Following in the footsteps of West Bengal’s Islampur, where transgender Joyita Mondal was recently appointed to a bench of a national Lok Adalat, the Serampore ADR Centre has made an announcement appointing Shyam Ghosh (previously Shampa) to the upcoming national Lok Adalat to be held in Hooghly. Shyam is a transgender activist who works on gender rights and HIV issues and the first transman to be appointed as a Lok Adalat judge.
The appointment followed a meeting of transgender people of Hooghly at the District Legal Services Authority. This meeting was organised with the assistance of Amitie Trust, an NGO that focuses on research to tackle the various issues faced by the LGBT+ community in West Bengal with special focus on integrating the transgender community into mainstream discourse.

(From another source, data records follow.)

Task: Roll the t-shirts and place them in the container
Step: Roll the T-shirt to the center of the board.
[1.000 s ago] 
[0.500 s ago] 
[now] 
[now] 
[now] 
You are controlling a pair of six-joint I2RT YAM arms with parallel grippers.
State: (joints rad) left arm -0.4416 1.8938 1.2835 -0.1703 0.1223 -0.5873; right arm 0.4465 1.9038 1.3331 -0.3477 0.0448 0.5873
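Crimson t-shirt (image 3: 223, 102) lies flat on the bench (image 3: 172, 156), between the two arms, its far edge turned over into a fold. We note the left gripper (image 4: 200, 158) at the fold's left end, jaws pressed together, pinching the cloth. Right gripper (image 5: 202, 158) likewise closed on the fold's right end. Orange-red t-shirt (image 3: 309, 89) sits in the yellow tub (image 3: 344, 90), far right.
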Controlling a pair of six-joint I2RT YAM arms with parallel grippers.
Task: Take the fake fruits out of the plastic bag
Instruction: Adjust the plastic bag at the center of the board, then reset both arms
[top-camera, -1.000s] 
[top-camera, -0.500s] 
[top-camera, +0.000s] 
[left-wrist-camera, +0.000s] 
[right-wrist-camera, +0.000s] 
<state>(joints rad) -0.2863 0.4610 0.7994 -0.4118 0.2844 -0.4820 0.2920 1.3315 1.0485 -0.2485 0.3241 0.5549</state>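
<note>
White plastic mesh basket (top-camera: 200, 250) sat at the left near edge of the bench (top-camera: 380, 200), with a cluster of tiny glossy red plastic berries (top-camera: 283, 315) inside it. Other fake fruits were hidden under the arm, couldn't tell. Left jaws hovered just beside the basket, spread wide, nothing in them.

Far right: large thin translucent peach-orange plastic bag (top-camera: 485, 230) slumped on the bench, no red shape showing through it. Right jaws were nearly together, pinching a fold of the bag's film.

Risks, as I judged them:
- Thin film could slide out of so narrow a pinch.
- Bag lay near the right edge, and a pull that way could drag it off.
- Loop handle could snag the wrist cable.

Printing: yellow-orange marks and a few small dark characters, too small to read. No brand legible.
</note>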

The objective of this meeting was to propagate the Supreme Court’s 2014 judgment in the landmark case of NALSA vs Union of India, which formally recognised the transgender community as the third sex and also provided transgendered individuals the option to decide their gender. The judgment provided transgenders with the benefits granted to socially and economically backward communities and had Justice AK Sikri lay down the stepping stones for the struggle towards gender equality. He pronounced: “Equality not only implies preventing discrimination, but goes beyond in remedying discrimination against groups suffering systematic discrimination in society. In concrete terms, it means embracing the notion of positive rights, affirmative action and reasonable accommodation.”
Embracing this notion has been a slow but steady process. Earlier this year, Riya, another transgender activist, was appointed to the position of a Lok Adalat judge at the Manjeri District Court in Kerala. Riya trained for a year as a paralegal volunteer and previously worked with the Perinthalmanna municipality and police station.

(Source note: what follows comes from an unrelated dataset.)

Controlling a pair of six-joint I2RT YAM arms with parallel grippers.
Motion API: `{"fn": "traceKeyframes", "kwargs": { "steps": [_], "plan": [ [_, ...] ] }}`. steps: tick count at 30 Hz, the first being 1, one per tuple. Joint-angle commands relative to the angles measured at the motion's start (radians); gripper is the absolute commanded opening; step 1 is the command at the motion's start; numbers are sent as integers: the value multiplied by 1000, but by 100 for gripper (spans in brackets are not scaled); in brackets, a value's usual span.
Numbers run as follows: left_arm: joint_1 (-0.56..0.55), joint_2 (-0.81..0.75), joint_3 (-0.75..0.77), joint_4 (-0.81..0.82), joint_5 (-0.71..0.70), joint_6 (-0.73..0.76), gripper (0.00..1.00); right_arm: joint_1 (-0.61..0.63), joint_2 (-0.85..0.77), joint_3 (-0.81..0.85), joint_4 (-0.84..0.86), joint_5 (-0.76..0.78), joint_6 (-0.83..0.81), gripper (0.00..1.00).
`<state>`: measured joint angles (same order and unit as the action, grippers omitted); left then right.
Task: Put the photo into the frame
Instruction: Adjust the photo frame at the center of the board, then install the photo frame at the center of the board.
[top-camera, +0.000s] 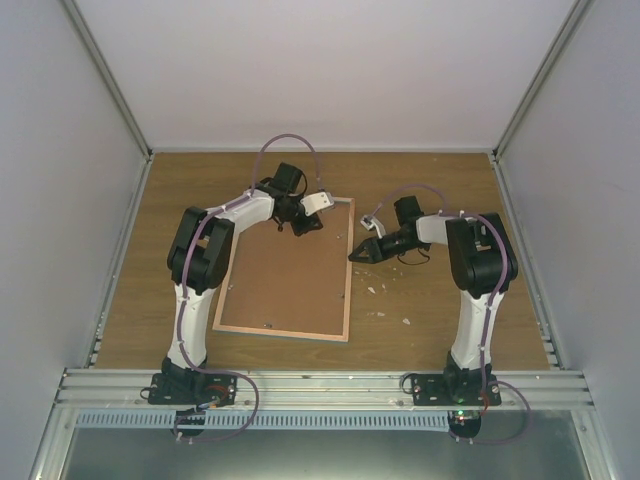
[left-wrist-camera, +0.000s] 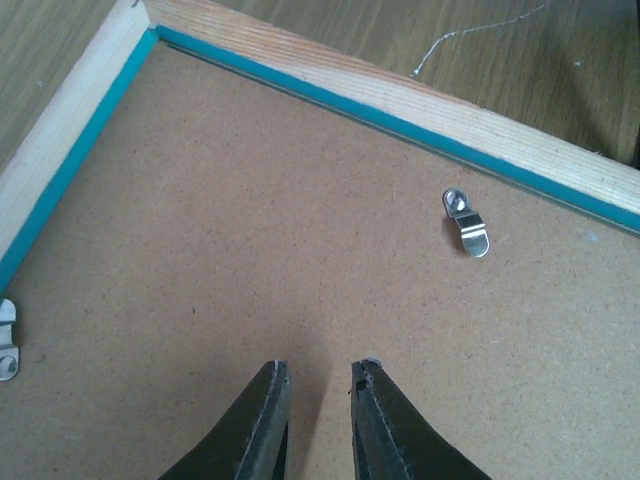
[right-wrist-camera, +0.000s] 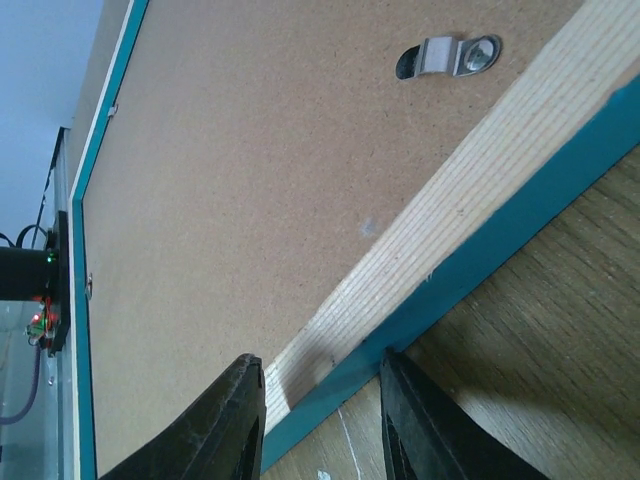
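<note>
**Worktop (top-camera: 430, 190):** carries the frame (top-camera: 350, 290), which lies face down between the two arms. Its brown backing (top-camera: 285, 280) is uppermost and seated inside the wood rim. The photo is not visible in any view.

**Step in hand (judged):** opening the back of the frame. The photo cannot go in until the backing comes out.

**Left arm (top-camera: 205, 250):** reaches forward over the frame's far end, with the wrist pitched down near the far right corner.

**Right arm (top-camera: 475, 260):** folded at the elbow, with the forearm pointing inward at the frame's right rim.

**Left gripper (left-wrist-camera: 320, 365):** hangs low over bare backing. Its jaws are a narrow gap apart and grasp nothing.

**Right gripper (right-wrist-camera: 320, 355):** its jaws are apart and lined up astride the rim. I cannot tell whether they bear on it.

**Clips:** one (left-wrist-camera: 466, 222) ahead of the left gripper and one (right-wrist-camera: 447, 56) ahead of the right. Both appear to lie wholly on the backing, clear of the rim.

**Next move (judged):** confirm that every clip is turned clear. Then get a fingertip under the backing's edge while the other arm steadies the frame.
</note>
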<state>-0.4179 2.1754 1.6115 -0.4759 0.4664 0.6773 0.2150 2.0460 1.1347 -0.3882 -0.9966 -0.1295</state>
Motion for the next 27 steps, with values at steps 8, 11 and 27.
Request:
{"fn": "traceKeyframes", "kwargs": {
  "steps": [8,11,27],
  "plan": [
    [-38,5,19,54,27,-13,20,-21,10,26,41,6,39,31],
    [-54,18,26,61,29,-16,20,-21,20,27,41,2,40,30],
    [-129,31,-37,70,33,-9,17,-21,44,33,42,-3,39,25]
  ]
}}
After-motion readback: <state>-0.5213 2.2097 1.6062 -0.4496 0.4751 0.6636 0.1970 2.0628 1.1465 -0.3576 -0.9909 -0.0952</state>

Another aspect to be kept in mind is that Nalsa judgment has recognised transgender as including various different identities that encompass pre (hijras & eunuchs), post (men and women who have had sex reassignment surgery) and non-operative (transvestites) transsexual people, among others. It is, therefore, important that representation also be granted to identities on the transgender spectrum that are relatively invisible and vulnerable. Transmen being a rarer identity, Shyam’s appointment caters to this problem and probably points towards a favorable shift in the Indian mindset.
But we still have a long way to go in order to ensure equal rights and opportunities to the transgender community. Even though these appointments are a welcome step towards more visibility and representation for the community in the public sphere, they come after a gap of three years, since the judicial pronouncement in Nalsa. As Justice KS Radhakrishnan rightly pointed out: “Seldom, our society realizes or cares to realize the trauma, agony and pain which the members of Transgender Community undergo, nor appreciates the innate feelings of the members of the Transgender Community, especially of those whose mind and body disown their biological sex.”